Na mesma linha, Craig Mackinlay, outro parlamentar conservador que também integrava o Covid Recovery Group, disse também ao The Telegraph que o “clima artificial de medo” resultou naquilo que “nos preocupava” quando as restrições foram implementadas: “problemas negativos contínuos de saúde, problemas de educação, e não menos importante, a destruição da nossa economia, à medida que ideias malucas, umas atrás das outras, foram sendo aprovadas”.
Mas não é apenas do lado dos Tories que têm surgido críticas às revelações de um escândalo de graves contornos políticos que, de forma clara, demonstra os perigos de a Saúde Pública ficar sob responsabilidade absoluta em sectores pouco controlados, como se verificará se avançar o tratado internacional sobre prevenção e preparação para pandemias.
O The Telegraph citou ontem até um ex-ministro – não identificado – do governo de Boris Johnson, durante a pandemia, assumindo ser “claro agora que muitos erros foram cometidos”. E defende ainda ser “muito importante que nos certifiquemos de que, caso qualquer evento como este aconteça novamente, tomamos todas as medidas possíveis para preservar o máximo de liberdade possível, em vez de adoptar uma abordagem avessa ao risco e à segurança em primeiro lugar”, acrescentando ainda que o encerramento das escolas foi “diabólico”.
Diversos especialistas começam também a reagir aos conteúdos dos Lockdown Files, que mostram uma absoluta falta de bases científicas na tomada de muitas decisões, e que tiveram consequências desastrosas. Em declarações ao The Telegraph, Karol Sikora, médico especialista em oncologia, diz mesmo que “não há dúvida” de que alguns pacientes com cancro ficaram tão assustados com a pandemia que nem procuraram tratamento para as suas doenças. “Fiquei horrorizado quando li as mensagens do WhatsApp. Estou realmente ansioso pelo inquérito público, mas será uma lavagem de dinheiro”, acrescentou o especialista.

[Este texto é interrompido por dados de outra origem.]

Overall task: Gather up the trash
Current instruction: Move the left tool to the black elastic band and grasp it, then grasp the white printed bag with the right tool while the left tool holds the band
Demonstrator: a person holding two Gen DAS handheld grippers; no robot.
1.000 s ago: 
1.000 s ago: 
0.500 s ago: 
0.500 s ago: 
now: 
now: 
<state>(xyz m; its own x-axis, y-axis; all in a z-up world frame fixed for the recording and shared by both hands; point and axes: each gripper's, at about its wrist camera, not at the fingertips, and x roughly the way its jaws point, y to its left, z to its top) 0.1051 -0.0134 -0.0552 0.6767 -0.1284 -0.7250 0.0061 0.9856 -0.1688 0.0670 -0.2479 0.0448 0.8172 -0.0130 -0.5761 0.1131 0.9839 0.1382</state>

Por sua vez, um professor de Ciência Comportamental na London School of Economics, Paul Dolan, culpou aquilo que diz ser uma mistura de “desvio intencional de missão” e “desvio intencional de especialidade” para dar uma resposta dominada pelo “monopensamento de grupo”. Este especialista exemplifica com as imposições às crianças e jovens, com grande impacte no seu desenvolvimento.
“Foi errado em todos os sentidos deixar os jovens com medo de um vírus que sabíamos muito cedo ser de risco muito limitado para eles”, disse ainda este especialista ao The Telegraph. Com efeito, a taxa de letalidade dos menores foi estimada em cerca de 0,0003%. O risco de vida causado pelo SARS-CoV-2 em jovens saudáveis é irrelevante.
Paul Dolan afirmou ainda não ser “aceitável mentir activamente, alimentando o medo”, defendendo que, embora seja “impossível fazer uma análise de custo-benefício completa de imediato, se deve garantir que os processos estejam em vigor para que diferentes vozes sejam ouvidas.” Algo que não sucedeu; pelo contrário.